Graham was baptized on 23 December 1670, the second, but eldest surviving son of Mungo Graham of Gorthy and his second wife, Mary Murray, daughter of Sir William Murray, 1st Baronet, of Ochtertyre, Perth. He succeeded his father when under a year old in 1671. He studied at the University of St. Andrews (St. Salvator's College) in 1687 and then travelled abroad. He lost money investing in the Company of Scotland.

Graham became a close supporter and assistant of the Duke of Montrose. He was appointed commissioner justiciary for the Highlands in 1702 and soon after was appointed commissioner of supply for Perthshire. Also in 1702 he was returned for the country party as Shire Commissioner for Perthshire. Following Montrose, he was involved with the opposition of 1703. In 1704, when Montrose's political friends took over responsibility for court management in the ‘New Party’ experiment, the Grahams remained in opposition. Graham joined Montrose in voting for the Duke of Hamilton's motion to postpone the settlement of the succession. When Montrose took the initiative in persuading the Squadrone to support the Union, Graham followed willingly and acted as a go-between in the discussions . He voted with the Squadrone over the Union, whereas the rest of the Grahams opposed it, and became one of the leaders of the Squadrone. In 1707 he became a commissioner of the equivalent, and was one of the Scottish representatives to the first Parliament of Great Britain in 1707.

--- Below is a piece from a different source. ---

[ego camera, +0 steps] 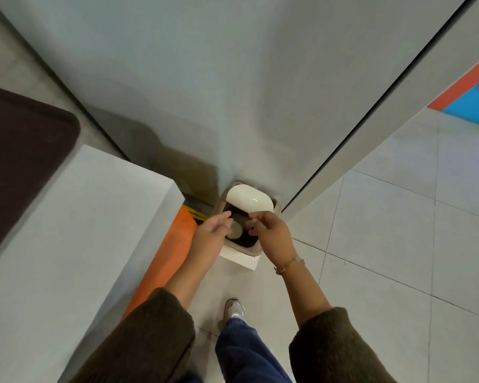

At the 1708 British general election Graham could not find a safe seat for himself and stood unsuccessfully for Perth Burghs. In 1709 he was dropped from the commission of the Equivalent. At the 1710 British general election, he was returned in a contest as Member of Parliament for Kinross-shire. His return was engineered by Montrose's stepfather, John Bruce, hereditary sheriff of Kinross-shire, by creating fictitious votes and exploiting the sheriff's constitutional powers unscrupulously. Graham's political position was unclear and the only vote he recorded was on 27 January 1711 when with other Scottish members, he opposed an extension of the coal duty. He was unseated on petition on 10 February 1711 and did not stand at any constituency at the 1713 general election or later.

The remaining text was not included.